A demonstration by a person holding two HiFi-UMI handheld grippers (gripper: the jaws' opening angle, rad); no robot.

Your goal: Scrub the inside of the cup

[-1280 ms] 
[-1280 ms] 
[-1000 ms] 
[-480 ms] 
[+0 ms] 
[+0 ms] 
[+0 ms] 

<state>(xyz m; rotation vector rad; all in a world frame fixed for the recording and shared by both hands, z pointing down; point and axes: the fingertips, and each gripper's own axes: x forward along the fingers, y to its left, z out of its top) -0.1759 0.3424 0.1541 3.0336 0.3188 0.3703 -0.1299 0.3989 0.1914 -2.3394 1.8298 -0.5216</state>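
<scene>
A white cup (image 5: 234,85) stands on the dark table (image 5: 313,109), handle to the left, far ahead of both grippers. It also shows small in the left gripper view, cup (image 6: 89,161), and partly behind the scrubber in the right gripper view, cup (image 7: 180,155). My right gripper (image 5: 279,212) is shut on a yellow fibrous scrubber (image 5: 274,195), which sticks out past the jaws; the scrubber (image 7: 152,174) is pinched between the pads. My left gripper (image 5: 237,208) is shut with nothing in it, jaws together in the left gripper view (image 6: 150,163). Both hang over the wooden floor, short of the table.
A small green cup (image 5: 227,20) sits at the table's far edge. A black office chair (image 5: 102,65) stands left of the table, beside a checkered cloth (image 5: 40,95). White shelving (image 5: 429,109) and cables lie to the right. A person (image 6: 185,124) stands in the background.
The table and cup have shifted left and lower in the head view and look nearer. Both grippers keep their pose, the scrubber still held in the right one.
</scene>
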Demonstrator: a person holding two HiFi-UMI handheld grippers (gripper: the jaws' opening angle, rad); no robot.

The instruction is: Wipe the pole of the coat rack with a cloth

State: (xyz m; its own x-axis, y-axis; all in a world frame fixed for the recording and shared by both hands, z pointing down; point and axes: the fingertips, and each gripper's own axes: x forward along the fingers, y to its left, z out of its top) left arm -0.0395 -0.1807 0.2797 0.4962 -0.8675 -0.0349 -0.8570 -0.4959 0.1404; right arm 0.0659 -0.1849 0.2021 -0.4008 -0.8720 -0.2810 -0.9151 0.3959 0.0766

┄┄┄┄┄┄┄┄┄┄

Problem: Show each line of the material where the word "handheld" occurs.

Answer:
A demonstration by a person holding two HiFi-UMI handheld grippers (gripper: the jaws' opening angle, rad); no robot.
Demonstrator: a person holding two HiFi-UMI handheld grippers (gripper: the jaws' opening angle, rad); no robot.

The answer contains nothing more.